Article

Human Papillomavirus and Rising Oropharyngeal Cancer Incidence in the United States

National Cancer Institute, National Institutes of Health, 6120 Executive Blvd, EPS 7072, Rockville, MD 20852, USA.
Journal of Clinical Oncology (Impact Factor: 18.43). 11/2011; 29(32):4294-301. DOI: 10.1200/JCO.2011.36.4596
Source: PubMed

ABSTRACT Recent increases in incidence and survival of oropharyngeal cancers in the United States have been attributed to human papillomavirus (HPV) infection, but empirical evidence is lacking.
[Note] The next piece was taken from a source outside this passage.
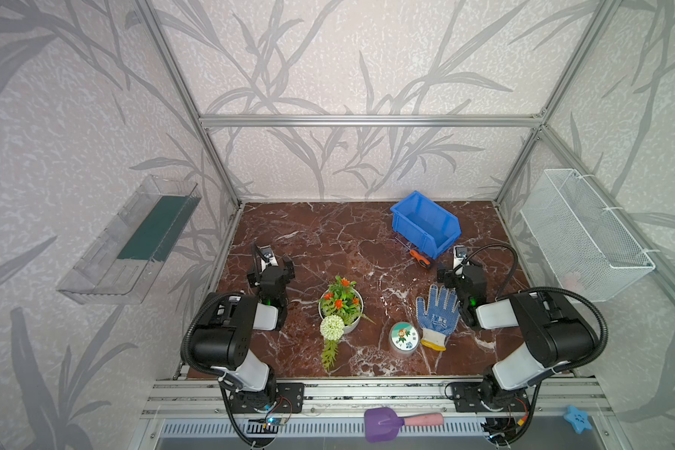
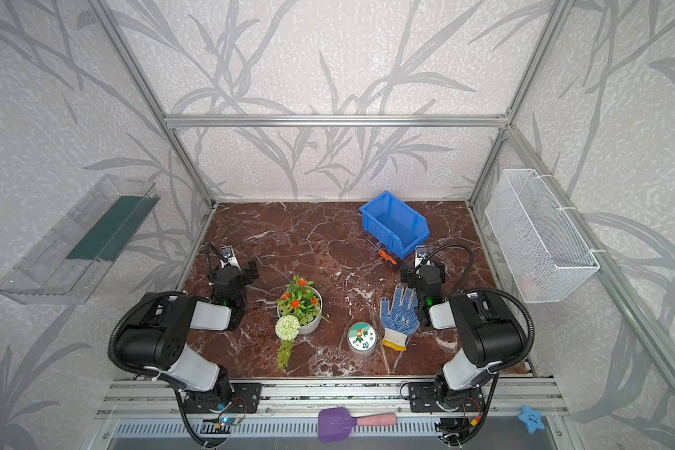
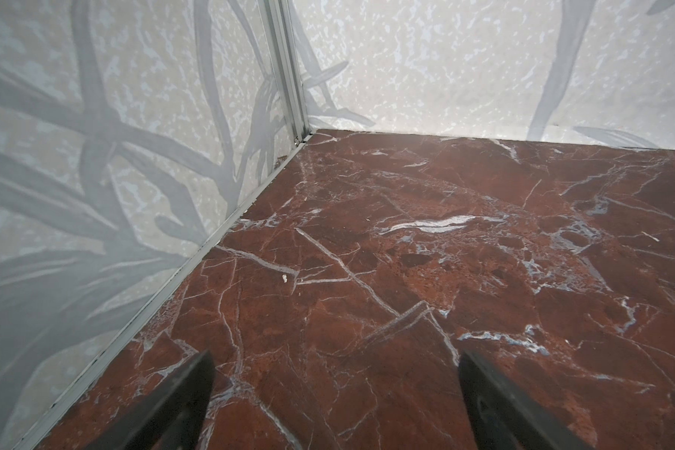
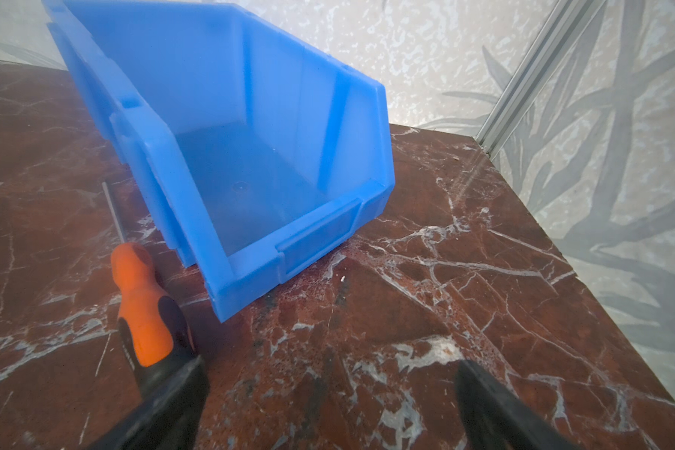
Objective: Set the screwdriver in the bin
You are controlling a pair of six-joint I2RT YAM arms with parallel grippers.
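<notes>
The screwdriver (image 1: 421,259) (image 2: 387,259) lies flat on the marble table, its orange-and-black handle (image 4: 145,307) beside the front corner of the bin. Its thin shaft runs along the bin's side. The blue bin (image 1: 408,230) (image 2: 378,230) (image 4: 273,78) stands at the back right, empty, with its low lip facing my right arm. My right gripper (image 1: 458,269) (image 2: 423,270) (image 4: 330,366) is open just in front of the bin. The handle's black end sits by one finger, outside the gap. My left gripper (image 1: 270,269) (image 2: 234,270) (image 3: 336,358) is open over bare table at the left.
A white flower pot (image 1: 352,325), a blue-dotted glove (image 1: 437,315) and a round tin (image 1: 404,339) sit near the front middle. A white wire basket (image 1: 585,233) hangs on the right wall and a clear tray (image 1: 129,241) on the left. A purple shovel (image 1: 398,422) lies on the front rail.
</notes>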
HPV status was determined for all 271 oropharyngeal cancers (1984-2004) collected by the three population-based cancer registries in the Surveillance, Epidemiology, and End Results (SEER) Residual Tissue Repositories Program by using polymerase chain reaction and genotyping (Inno-LiPA), HPV16 viral load, and HPV16 mRNA expression. Trends in HPV prevalence across four calendar periods were estimated by using logistic regression. Observed HPV prevalence was reweighted to all oropharyngeal cancers within the cancer registries to account for nonrandom selection and to calculate incidence trends. Survival of HPV-positive and HPV-negative patients was compared by using Kaplan-Meier and multivariable Cox regression analyses.
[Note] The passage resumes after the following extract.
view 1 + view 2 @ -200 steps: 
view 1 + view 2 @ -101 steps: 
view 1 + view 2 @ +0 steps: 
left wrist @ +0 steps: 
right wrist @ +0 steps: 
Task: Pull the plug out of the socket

HPV prevalence in oropharyngeal cancers significantly increased over calendar time regardless of HPV detection assay (P trend < .05). For example, HPV prevalence by Inno-LiPA increased from 16.3% during 1984 to 1989 to 71.7% during 2000 to 2004. Median survival was significantly longer for HPV-positive than for HPV-negative patients (131 v 20 months; log-rank P < .001; adjusted hazard ratio, 0.31; 95% CI, 0.21 to 0.46). Survival significantly increased across calendar periods for HPV-positive (P = .003) but not for HPV-negative patients (P = .18). Population-level incidence of HPV-positive oropharyngeal cancers increased by 225% (95% CI, 208% to 242%) from 1988 to 2004 (from 0.8 per 100,000 to 2.6 per 100,000), and incidence for HPV-negative cancers declined by 50% (95% CI, 47% to 53%; from 2.0 per 100,000 to 1.0 per 100,000). If recent incidence trends continue, the annual number of HPV-positive oropharyngeal cancers is expected to surpass the annual number of cervical cancers by the year 2020.
Increases in the population-level incidence and survival of oropharyngeal cancers in the United States since 1984 are caused by HPV infection.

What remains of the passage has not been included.